Bitcoin & U.S Dollar’s values share an inverse relationship
The idiosyncratic fundamental properties shared by various Bitcoin metrics have been under contemplation for the past few years now. A recent study conducted by Sukkur IBA University dived into a few of these metrics, while doing a comprehensive correlational analysis between Bitcoin returns, trade volume, volatility, and the United States dollar.
The study was facilitated by using the Bitcoin Sentiment Index(BSI) and its associated metrics. Now, the report suggested that in Bitcoin markets, investor sentiments carry various fundamental values that are directly linked with the type of sentiment, including tweets, search volume, Google news, etc. The BSI index was constructed via the Google search volume as a medium to understand investors’ sentiments towards Bitcoin.
After using the OLS regression model, which is often used to analyze the impact of constructed BSI on Bitcoin returns, trade volume, and integrated volatility of Bitcoin returns, it was observed that the BSI can predict the aforementioned metrics.
The empirical data churned out of the test noted an inverse relationship between BSI and Bitcoin’s volatility, which implied activation of noise trading in the Bitcoin market.
However, ARDL or the Autoregressive distributed lag model (ARDL) registered the most interesting results. ARDL results suggested that the U.S dollar is negatively impacted by Bitcoin’s valuation in the short and long run, suggesting that as the value of Bitcoin increases, it hurts the value of the U.S dollar.
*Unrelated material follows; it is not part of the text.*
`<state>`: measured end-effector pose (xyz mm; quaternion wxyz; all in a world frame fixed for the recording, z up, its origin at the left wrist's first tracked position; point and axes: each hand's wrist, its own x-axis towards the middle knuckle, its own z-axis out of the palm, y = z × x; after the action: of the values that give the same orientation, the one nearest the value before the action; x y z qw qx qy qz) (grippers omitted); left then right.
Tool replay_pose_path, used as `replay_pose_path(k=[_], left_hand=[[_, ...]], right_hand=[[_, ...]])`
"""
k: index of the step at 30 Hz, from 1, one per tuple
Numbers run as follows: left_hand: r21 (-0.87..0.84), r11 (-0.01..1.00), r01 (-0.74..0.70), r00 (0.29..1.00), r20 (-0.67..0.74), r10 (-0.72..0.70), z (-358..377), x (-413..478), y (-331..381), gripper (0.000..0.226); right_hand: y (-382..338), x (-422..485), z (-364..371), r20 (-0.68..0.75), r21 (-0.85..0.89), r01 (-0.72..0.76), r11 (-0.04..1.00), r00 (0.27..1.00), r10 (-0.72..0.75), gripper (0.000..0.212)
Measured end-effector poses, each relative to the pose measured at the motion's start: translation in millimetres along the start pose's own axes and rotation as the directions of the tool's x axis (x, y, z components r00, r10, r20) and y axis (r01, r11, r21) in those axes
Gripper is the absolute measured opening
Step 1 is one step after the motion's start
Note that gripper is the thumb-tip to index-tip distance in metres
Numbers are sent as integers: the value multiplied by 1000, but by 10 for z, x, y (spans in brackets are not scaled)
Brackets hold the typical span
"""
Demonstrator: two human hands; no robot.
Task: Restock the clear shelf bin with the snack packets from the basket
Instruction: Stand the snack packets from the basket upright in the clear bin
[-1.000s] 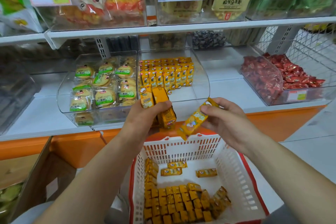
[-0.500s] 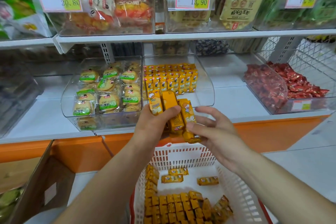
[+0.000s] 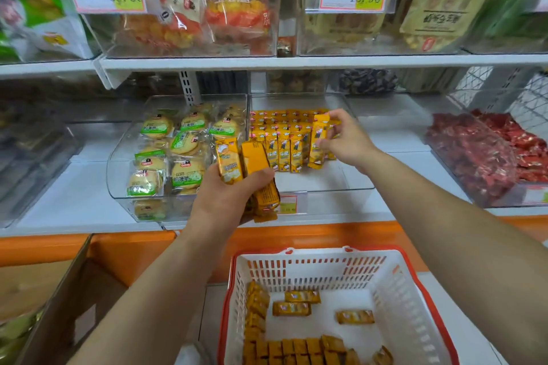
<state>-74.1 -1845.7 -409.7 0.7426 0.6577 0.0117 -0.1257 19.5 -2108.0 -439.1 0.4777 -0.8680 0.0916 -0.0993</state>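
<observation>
My left hand (image 3: 228, 201) grips a bundle of yellow snack packets (image 3: 246, 166) in front of the clear shelf bin (image 3: 326, 184). Inside that bin stand rows of the same yellow packets (image 3: 281, 139). My right hand (image 3: 345, 139) reaches into the bin and pinches one upright yellow packet (image 3: 318, 139) at the right end of the front row. Below, the white basket with a red rim (image 3: 409, 305) holds several more yellow packets (image 3: 296, 347), some lined up, some loose.
A neighbouring clear bin (image 3: 124, 163) at the left holds green-labelled biscuits. At the right, a bin of red sweets (image 3: 486, 157). Upper shelf (image 3: 296, 62) carries bins with price tags. A cardboard box (image 3: 59, 299) stands at lower left, by the orange shelf base (image 3: 296, 234).
My right hand took one packet from the bundle at my left hand and carried it up and right into the bin. The view tilted up a little.
</observation>
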Motion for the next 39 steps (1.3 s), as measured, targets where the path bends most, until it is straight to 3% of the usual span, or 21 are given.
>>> replay_pose_path(k=[5, 12, 15, 18, 26, 31, 35, 37, 39], left_hand=[[-13, 1000, 8, 999, 32, -7, 55, -30, -7, 39], [-22, 1000, 10, 998, 67, -8, 198, -108, 28, 43], [6, 1000, 21, 999, 30, -21, 67, 70, -38, 46], [5, 1000, 29, 999, 35, -29, 59, 53, -79, 43], [32, 999, 32, 999, 15, -32, 56, 102, -134, 47], [33, 999, 36, 999, -12, -36, 53, 142, -154, 48], [23, 998, 55, 998, -17, -55, 80, 137, -148, 47], [32, 997, 72, 997, -11, -72, 105, 125, -156, 48], [10, 996, 91, 996, 6, -91, 140, 103, -170, 46]], right_hand=[[155, 246, 147, 4, -193, 79, 978, 997, -80, 45], [251, 290, 81, 44, -408, 89, 909, 996, -77, 45], [289, 493, 307, 107, -456, 122, 882, 991, -81, 40], [309, 524, 275, 56, -469, 120, 875, 993, -107, 34], [346, 543, 418, -58, -418, 37, 908, 996, -67, 27], [371, 499, 413, -46, -440, -2, 898, 999, -20, 35], [182, 244, 225, -118, -401, -12, 916, 992, -39, 48], [18, -60, 103, -124, -303, 51, 952, 988, -93, 39], [-131, -482, 9, -26, -61, 94, 994, 995, -96, 22]])
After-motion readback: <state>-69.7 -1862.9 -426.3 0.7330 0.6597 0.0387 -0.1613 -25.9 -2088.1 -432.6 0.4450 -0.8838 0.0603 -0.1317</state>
The condition is also apparently valid vice-versa as any depreciation noted by Bitcoin causes the U.S dollar’s value to improve. The report said,
“Bitcoin public sentiment is affecting exchange rate in the short-run but not in long-run, while macroeconomic variables have a short run as well as long-run effects on USD.”
The study concluded by stating that Bitcoin investors should analyze public sentiment before contemplating the performance of Bitcoin. Bitcoin’s asymmetric effects might factor in when it comes to its value, as well as for fiat currency.
Why the divergence between Bitcoin and U.S dollar?
Although intriguing, the divergence is somewhat expected considering the fact that both forms of currencies or assets function in different financial landscapes. The U.S dollar is based on an inflation-based financial model, where a currency effectively buys less than it did in previous years.
In simple terms, inflation decreases the purchasing power of a nation’s currency. On the other hand, Bitcoin is based on a deflation-based model and with a limited circulation supply, it is evident that its value and purchasing power will increase as the supply goes down.
Hence, the inverse correlation between Bitcoin and U.S dollar may stem down from this particular reason.